Australia's Securities and Investment Commission has launched an investigation into a leading academic's complaints about claims made by a university-linked biotechnology company.
The commission is due to decide next week in the battle between science and commerce, which involves one of Australia's most prestigious research institutions.
Biotron, a biotechnology start-up company, has the rights to six projects at the John Curtin School of Medical Research -a research arm of the Australian National University in Canberra.
In January, Graeme Laver, a virus specialist and visiting fellow at the school, lodged a complaint against Biotron with the commission. He alleged the company had made false claims in its prospectus about research relating to the development of an anti-viral agent and its ability to block ion channels.

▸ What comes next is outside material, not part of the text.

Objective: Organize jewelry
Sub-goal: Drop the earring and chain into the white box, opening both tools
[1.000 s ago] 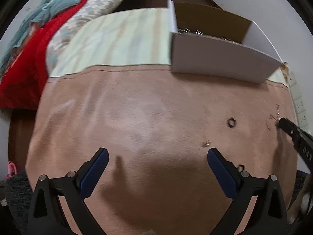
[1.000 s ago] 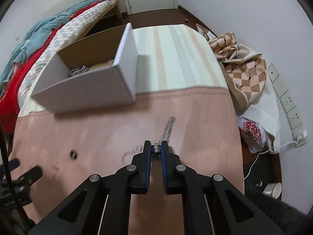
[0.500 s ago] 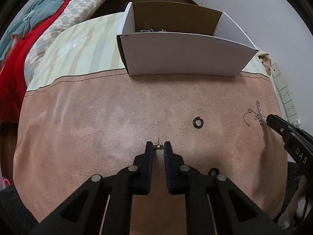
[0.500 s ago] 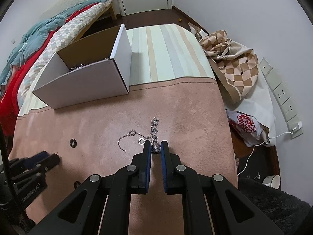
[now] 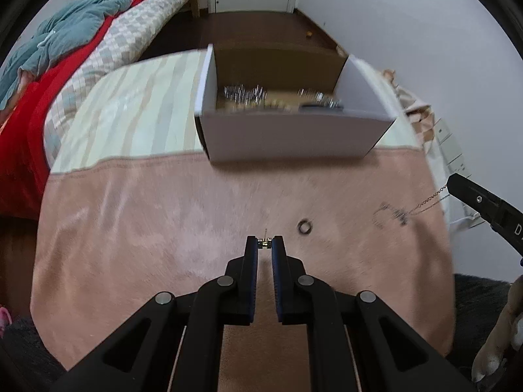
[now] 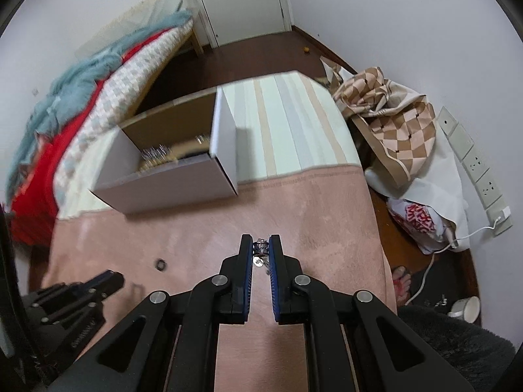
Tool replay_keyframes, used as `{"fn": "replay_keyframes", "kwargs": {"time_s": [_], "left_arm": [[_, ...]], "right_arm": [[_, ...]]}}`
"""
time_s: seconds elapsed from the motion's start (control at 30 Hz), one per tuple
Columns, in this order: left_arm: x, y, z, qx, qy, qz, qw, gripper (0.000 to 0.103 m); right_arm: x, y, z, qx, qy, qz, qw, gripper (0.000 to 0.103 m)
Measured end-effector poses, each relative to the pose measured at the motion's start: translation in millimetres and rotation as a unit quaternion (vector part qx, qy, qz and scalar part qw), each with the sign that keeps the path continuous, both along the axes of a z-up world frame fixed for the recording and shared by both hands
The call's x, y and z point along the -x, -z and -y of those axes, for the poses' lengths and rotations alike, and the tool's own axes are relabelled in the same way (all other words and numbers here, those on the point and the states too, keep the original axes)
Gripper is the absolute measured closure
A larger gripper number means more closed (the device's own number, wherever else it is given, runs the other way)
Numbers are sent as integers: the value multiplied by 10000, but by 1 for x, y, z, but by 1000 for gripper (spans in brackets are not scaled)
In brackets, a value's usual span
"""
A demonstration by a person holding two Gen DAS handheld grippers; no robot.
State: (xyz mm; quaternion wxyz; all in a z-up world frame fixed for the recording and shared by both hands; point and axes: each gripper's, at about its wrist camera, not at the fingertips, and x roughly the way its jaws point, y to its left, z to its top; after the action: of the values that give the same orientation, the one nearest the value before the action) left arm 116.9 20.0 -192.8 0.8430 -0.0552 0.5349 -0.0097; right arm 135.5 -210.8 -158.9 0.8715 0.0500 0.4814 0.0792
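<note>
A small gold earring (image 5: 264, 243) is pinched crosswise between the tips of the left tongs (image 5: 264, 245), which are pressed together on it above the pink cloth (image 5: 163, 245) covering the surface. The right tongs (image 6: 261, 248) are likewise closed, pinching a silver beaded charm (image 6: 261, 247) from which a thin chain (image 5: 428, 201) hangs; in the left wrist view this chain trails from the right tongs down to a blurred tangle (image 5: 392, 214) at the cloth. A dark ring (image 5: 304, 227) lies loose on the cloth, just right of the left tongs' tips. Beyond it, an open white cardboard box (image 5: 287, 137) stands where the pink cloth meets a striped cloth (image 5: 137, 104); blurred silver pieces (image 5: 248, 93) lie on its floor. To the left is a bed with red and teal bedding (image 6: 65, 121); to the right a checked fabric heap (image 6: 392, 111) and wall sockets (image 6: 470, 160).
</note>
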Motion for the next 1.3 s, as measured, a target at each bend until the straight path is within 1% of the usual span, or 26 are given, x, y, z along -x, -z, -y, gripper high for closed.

Dr Laver, who won the 1996 Australia Prize for research into the influenza virus, said the application of the ion channel technology to such viruses as Ross River, Barmah Forest and dengue fevers -proposed in the prospectus -was not generally accepted in the scientific community.

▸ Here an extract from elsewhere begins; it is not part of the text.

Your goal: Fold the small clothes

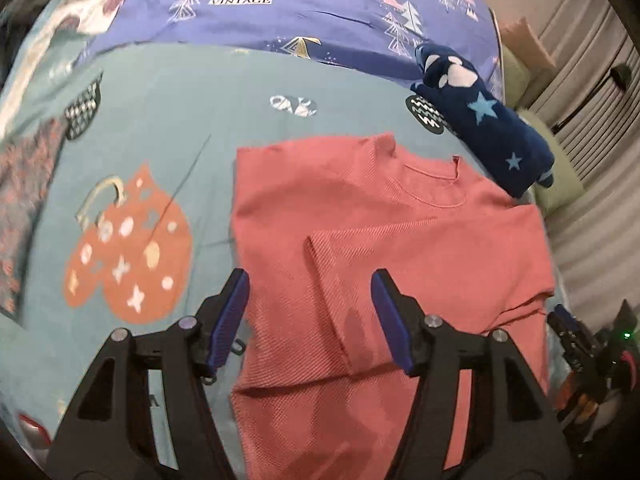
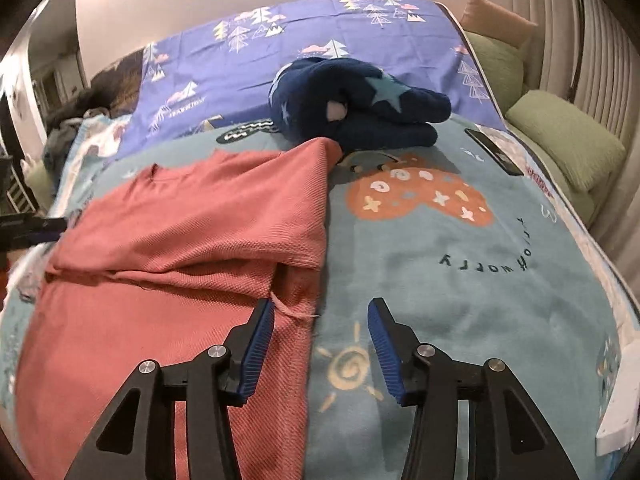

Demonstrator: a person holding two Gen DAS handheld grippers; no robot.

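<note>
Pink top (image 1: 400, 240) half-folded, right edge beside bare blanket (image 2: 460, 300)

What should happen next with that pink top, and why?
Probably the right hand-held gripper should close on the pink top at its near right edge. The jaws stand open with nothing pinched, one pad over the cloth, and the lower half lies unfolded.

Each view looks forward and steeply down along its own gripper's fingers onto the bed, close above it; the left wrist view hangs over the pink top (image 1: 360, 240), the right wrist view over that top's right edge and the teal blanket (image 2: 460, 280) beside it. Both share the pink top, the navy star-patterned bundle (image 1: 488, 128) beyond it and the purple sheet (image 2: 240, 68) behind.
</note>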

The scientist responsible for the research, Peter Gage, is a consultant with Biotron. He said the prospectus information was correct.
JCSMR director Judith Whitworth has circulated a memorandum to staff saying: "I can't over-emphasise how negative bad publicity is -with government, with industry and with our scientific peers who sit on granting bodies."
She said the issue had "crystallised people's views at the school on the difficult balance in research for the public good and commercial interests".
"We are here to do research for the public good but certainly where there are commercial opportunities, we want to capture those benefits for Australia," she added.
Professor Whitworth has approached the Australian Vice-Chancellor's Committee and the National Health and Medical Research Council for collaboration on a set of guidelines on the ethical commercialisation of research.